3. Content Avalanche
Brütal Legend is not a small game. Fortunately, we thought we knew what we were facing and invested heavily in data/build infrastructure. What went horribly awry was that we both underestimated the total content push and, more importantly, didn't anticipate the huge content spike at the very end of production. From the start of the game through the end of 2008, both our rate of data churn and data growth were fairly steady and corresponded roughly to increases in staffing and team productivity. This was expected and planned and supported by the technology.
But then, in January 2009, everything exploded. All at once. After three years of development we had accumulated about 2.5 GB of optimized/packed game data. Less than four months later, we'd jumped to over 9 GB.
The central cause of this was a very large increase in asset delivery from a number of teams simultaneously. For example, we went from 0 localized files to about 100,000 in a matter of weeks.
We received the high resolution video assets for the Jack Black intro and all our main menus in one heap. We made a late decision to contract additional audio work, and new ambiences and sound effects were quickly added to the game. And so on.
This simultaneous significant increase across a number of types of content put a massive burden on our entire infrastructure, in particular our build machine, Perforce server, and network backbone. To exacerbate matters, we started to see cascade effects -- where a massive hit to one system (such as a check in of 10,000 .wav files) would bog down Perforce, causing a bottleneck in all of the dependent systems (like our build server and individual check ins) and these bottlenecks would then cause other bottlenecks.
It's a credit to our pipeline and build infrastructure that things never failed, but we experienced a number of severe performance degradations, many of which required emergency interventions from the engineering team. This unexpected firefighting caused lost productivity, invariably at the worst possible times (like during preparation for a demo or a milestone).

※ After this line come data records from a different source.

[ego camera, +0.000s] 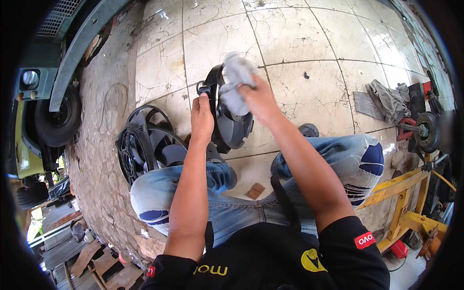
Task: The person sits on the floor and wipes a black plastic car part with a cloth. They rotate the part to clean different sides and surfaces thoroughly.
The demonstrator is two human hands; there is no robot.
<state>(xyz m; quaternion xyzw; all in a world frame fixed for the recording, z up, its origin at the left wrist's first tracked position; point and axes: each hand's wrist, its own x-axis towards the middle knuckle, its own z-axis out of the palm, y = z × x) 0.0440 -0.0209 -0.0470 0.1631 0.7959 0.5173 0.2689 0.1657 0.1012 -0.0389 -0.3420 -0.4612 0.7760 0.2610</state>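
Note:
A black plastic fan assembly (233, 132) with dark grey blades stands on edge above the tiles, between my hands. My left hand (202, 117) grips the rim of its shroud near a small black connector (204, 90), the thumb on top. In my right hand (259, 98) is a crumpled pale grey cloth (237, 70), pressed against or just in front of the fan's upper blades; the cloth is blurred and hides part of them. More black fan shrouds with blades (145, 139) lean together on the floor by my left knee.
At right lie a grey rag (389, 99) and a wheel-hub part (422, 132). A yellow metal frame (398, 206) stands beyond my right knee. A vehicle with a black tyre (59, 116) is at left, over rough concrete. A brown fragment (256, 191) rests between my feet.

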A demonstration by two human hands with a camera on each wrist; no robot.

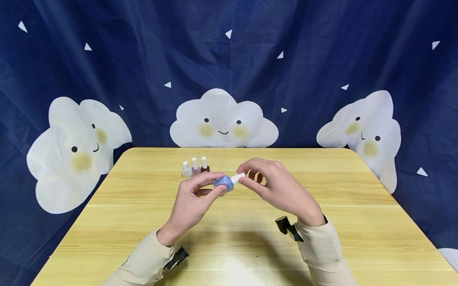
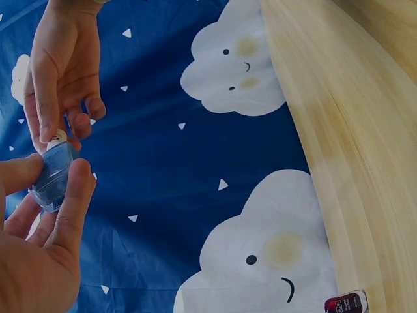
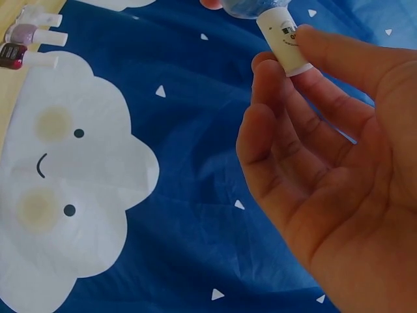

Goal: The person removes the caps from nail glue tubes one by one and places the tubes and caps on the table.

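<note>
A blue nail polish bottle (image 1: 224, 182) is held tilted above the table, its white cap (image 1: 237, 178) pointing right. My left hand (image 1: 191, 202) grips the glass body between thumb and fingers. With thumb and fingertips, my right hand (image 1: 275, 184) pinches the white cap (image 3: 284, 40). The cap sits against the bottle's neck; whether it is loosened I cannot tell. In the left wrist view the blue bottle (image 2: 55, 175) lies between the left thumb and fingers.
Behind the hands, three white-capped nail polish bottles stand in a row: a clear one (image 1: 187, 171), a pale purple one (image 1: 195, 169) and a dark red one (image 1: 205, 167). The wooden table (image 1: 143, 222) ends at a blue cloud-patterned curtain (image 1: 229, 71).
</note>
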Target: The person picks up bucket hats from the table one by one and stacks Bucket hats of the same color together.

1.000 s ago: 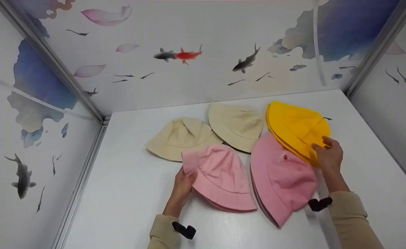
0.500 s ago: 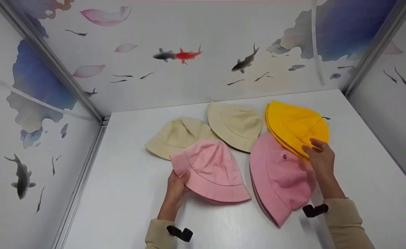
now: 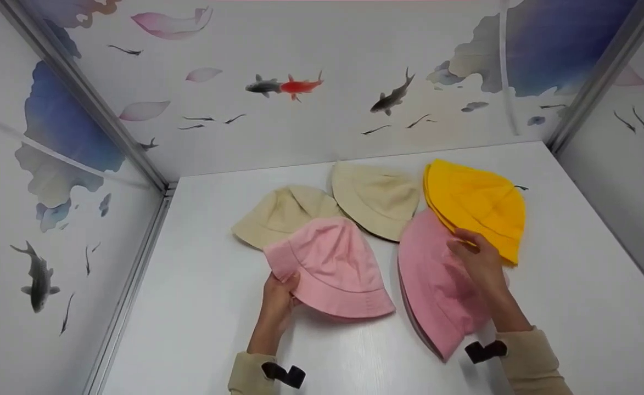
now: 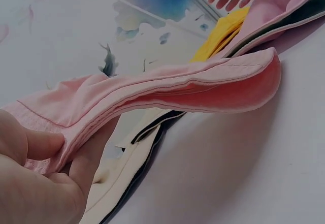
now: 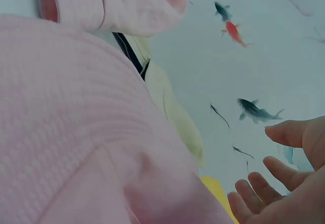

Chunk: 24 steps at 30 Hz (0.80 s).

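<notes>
My left hand (image 3: 278, 299) pinches the brim of a light pink bucket hat (image 3: 335, 263) between thumb and fingers. In the left wrist view this folded hat (image 4: 167, 89) is raised off the table, its brim layers facing the camera. Over a darker pink bucket hat (image 3: 429, 291) hovers my right hand (image 3: 485, 263), partly covering it in the head view. The right wrist view shows that hand (image 5: 289, 183) with loosely bent fingers and nothing in them. Just beyond lies a yellow bucket hat (image 3: 475, 200), overlapping the darker pink one.
Two cream bucket hats, one at the left (image 3: 278, 216) and one at the back (image 3: 379, 192), lie on the white table (image 3: 190, 307). The held hat partly covers the left one in the head view. Walls printed with fish (image 3: 390, 100) enclose the table at the back and sides.
My left hand has moved left and slightly up in the head view with the light pink hat. My right hand has drawn left, from the yellow hat's edge to above the darker pink hat.
</notes>
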Each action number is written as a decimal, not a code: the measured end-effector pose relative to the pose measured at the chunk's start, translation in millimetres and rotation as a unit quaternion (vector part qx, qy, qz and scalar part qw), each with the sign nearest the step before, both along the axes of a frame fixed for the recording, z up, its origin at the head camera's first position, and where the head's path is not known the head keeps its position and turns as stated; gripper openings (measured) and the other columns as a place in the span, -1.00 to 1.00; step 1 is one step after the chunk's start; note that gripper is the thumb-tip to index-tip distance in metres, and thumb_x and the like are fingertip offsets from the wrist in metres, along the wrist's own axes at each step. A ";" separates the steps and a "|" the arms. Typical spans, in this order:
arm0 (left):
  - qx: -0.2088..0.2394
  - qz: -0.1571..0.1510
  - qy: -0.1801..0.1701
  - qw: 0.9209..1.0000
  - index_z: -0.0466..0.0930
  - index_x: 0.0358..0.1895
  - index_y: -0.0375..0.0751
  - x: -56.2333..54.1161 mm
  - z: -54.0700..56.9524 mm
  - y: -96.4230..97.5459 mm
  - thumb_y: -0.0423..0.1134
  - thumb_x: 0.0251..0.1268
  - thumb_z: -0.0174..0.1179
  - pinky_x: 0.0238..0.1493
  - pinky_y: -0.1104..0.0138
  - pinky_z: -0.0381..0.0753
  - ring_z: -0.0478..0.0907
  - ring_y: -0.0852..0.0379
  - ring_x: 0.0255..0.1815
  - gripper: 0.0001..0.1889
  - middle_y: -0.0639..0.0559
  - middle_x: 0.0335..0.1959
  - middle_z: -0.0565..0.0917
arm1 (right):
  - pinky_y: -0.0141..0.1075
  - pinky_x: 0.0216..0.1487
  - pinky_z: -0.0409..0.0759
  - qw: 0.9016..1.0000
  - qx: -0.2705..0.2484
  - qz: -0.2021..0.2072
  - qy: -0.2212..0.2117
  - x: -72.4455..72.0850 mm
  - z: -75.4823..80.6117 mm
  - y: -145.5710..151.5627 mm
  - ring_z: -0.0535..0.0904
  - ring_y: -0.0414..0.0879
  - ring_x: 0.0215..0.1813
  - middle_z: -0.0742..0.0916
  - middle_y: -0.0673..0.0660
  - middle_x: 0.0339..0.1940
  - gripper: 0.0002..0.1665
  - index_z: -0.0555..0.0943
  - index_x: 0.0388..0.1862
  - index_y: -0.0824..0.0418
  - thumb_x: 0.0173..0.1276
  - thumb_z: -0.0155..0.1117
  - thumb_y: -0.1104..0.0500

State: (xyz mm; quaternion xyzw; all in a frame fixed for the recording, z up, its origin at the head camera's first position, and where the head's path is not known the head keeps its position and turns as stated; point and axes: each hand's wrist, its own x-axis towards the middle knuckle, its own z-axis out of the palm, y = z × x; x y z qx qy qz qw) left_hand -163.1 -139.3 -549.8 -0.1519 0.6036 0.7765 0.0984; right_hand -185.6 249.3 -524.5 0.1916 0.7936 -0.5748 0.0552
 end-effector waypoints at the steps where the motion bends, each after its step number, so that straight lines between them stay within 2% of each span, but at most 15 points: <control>1: 0.006 0.000 -0.001 1.000 0.16 0.40 -0.31 0.3 0.7 0.6 -0.29 0.57 -0.03 -0.32 0.39 0.67 0.61 0.23 -0.26 -0.55 0.03 -0.15 0.59 | -0.02 0.49 0.40 1.000 -0.008 0.008 -0.003 0.5 -1.0 -2.6 0.42 0.08 0.44 0.44 0.14 0.51 -0.20 0.27 0.55 -0.01 0.44 0.17 -0.27; 8: 0.044 -0.008 0.001 0.999 0.13 0.40 -0.31 3.0 5.8 6.4 -0.30 0.57 -0.03 -0.28 0.38 0.69 0.64 0.23 -0.21 -0.54 0.03 -0.08 0.60 | -0.01 0.39 0.50 0.997 -0.034 0.071 -0.013 2.7 -8.3 -18.0 0.43 0.06 0.45 0.41 0.04 0.53 -0.16 0.26 0.54 -0.11 0.38 0.21 -0.32; 11: 0.064 -0.006 0.007 0.998 0.13 0.39 -0.33 3.8 8.3 12.1 -0.32 0.56 -0.03 -0.26 0.36 0.70 0.65 0.23 -0.20 -0.55 0.02 -0.08 0.60 | -0.01 0.38 0.51 0.993 -0.027 0.114 0.018 5.8 -12.9 -25.8 0.42 0.11 0.46 0.42 0.09 0.52 -0.13 0.24 0.55 -0.03 0.38 0.22 -0.32; 15: 0.086 -0.009 0.017 0.996 0.13 0.38 -0.34 5.0 12.2 21.2 -0.33 0.55 -0.02 -0.26 0.35 0.71 0.65 0.22 -0.19 -0.55 0.02 -0.08 0.59 | -0.23 0.35 0.54 0.985 -0.051 0.144 0.073 10.1 -20.9 -38.9 0.44 0.13 0.45 0.48 0.21 0.47 -0.17 0.26 0.54 0.15 0.43 0.26 -0.16; 19: 0.108 -0.011 0.013 0.994 0.13 0.34 -0.34 6.7 14.6 29.4 -0.36 0.55 -0.03 -0.27 0.35 0.72 0.65 0.23 -0.22 -0.59 0.03 -0.11 0.59 | -0.45 0.26 0.55 0.977 -0.109 0.165 0.077 11.9 -26.5 -54.1 0.43 0.12 0.45 0.48 0.28 0.45 -0.20 0.21 0.54 0.23 0.46 0.28 0.01; 22: 0.132 -0.016 0.009 0.991 0.13 0.33 -0.33 7.3 14.9 34.5 -0.37 0.55 -0.03 -0.25 0.34 0.73 0.65 0.22 -0.21 -0.60 0.03 -0.10 0.59 | -0.42 0.30 0.53 0.970 -0.142 0.182 0.071 12.6 -29.3 -63.1 0.43 0.13 0.46 0.47 0.34 0.46 -0.20 0.16 0.56 0.27 0.48 0.25 0.09; 24: 0.153 -0.021 0.008 0.988 0.13 0.33 -0.31 8.1 14.9 37.5 -0.38 0.54 -0.02 -0.21 0.32 0.74 0.66 0.21 -0.18 -0.59 0.03 -0.07 0.60 | -0.33 0.34 0.52 0.967 -0.155 0.192 0.063 13.0 -31.3 -67.1 0.44 0.13 0.45 0.46 0.36 0.47 -0.21 0.15 0.57 0.28 0.49 0.23 0.11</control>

These large content dumps also put significant strain on our runtime systems. The per-line memory overhead in the voice system was not prepared to handle tens of thousands of lines, causing us to panic about our ability to even fit on a dual layer DVD.
Across the board, these unexpected increases in content caused ripple effects throughout our IO, memory, and processing profile. And because the rate of increase was both high and unexpected, the engineers responsible for wrangling these systems were pulled from their assigned work and redirected to emergency fire fighting.
Moving forward, we will be much more cognizant about working with content creators to proactively estimate the total amount of data that they plan to create and to factor these numbers into our technical designs to ensure that we meet the final needs of the product. Additionally, we plan to invest more in scalable data infrastructure in the hopes that we can be better positioned to bring new capacity online quickly should it prove necessary. With those improvements and a little luck, hopefully content avalanche handling will be something we brag about in our future projects.
4. Facilitators vs. Implementers
As Brütal Legend moved into production, it became clear that the team was understaffed in key implementation positions. To meet this need, we reallocated positions set aside for facilitation hires (such as design and production) to staff up more implementers (such as animators and programmers).
While it was necessary to staff up on implementers, we failed to recognize until we were deep into production that our overall efficiency was reduced by this personnel trade, due to the statistical increase in designs that had to be reworked, an up-trend in management oversights, and general miscommunication.
The price of understaffing the design department meant that we were often implementing ideas that had only been loosely discussed, before the feature had been fully planned. Serious flaws were sometimes discovered only after a feature had been partially or fully implemented.
This also meant that there was always a hefty backlog of decisions and specifications, even before adding in the rework required after false starts. Since it is often at the top of the dependency chain, bottlenecking design had a deleterious impact on the rest of the team, especially considering our broad game scope.
The same understaffing symptoms could be found in the production department. Producers are responsible for communication, for resolving dependencies, for ensuring the team works reasonable hours, and for keeping the project on schedule. They ensure that the road ahead is paved well ahead of the team's arrival. With insufficient staffing, some of the production responsibilities fell to the leads, or, absent that safety net, inefficiencies were handled with overtime and stress.
In retrospect, staffing facilitation and implementation positions should have been equally prioritized. Scoping the game to meet our capacity to create it would have almost certainly meant a smaller game, but one more likely more polished and smoothly managed.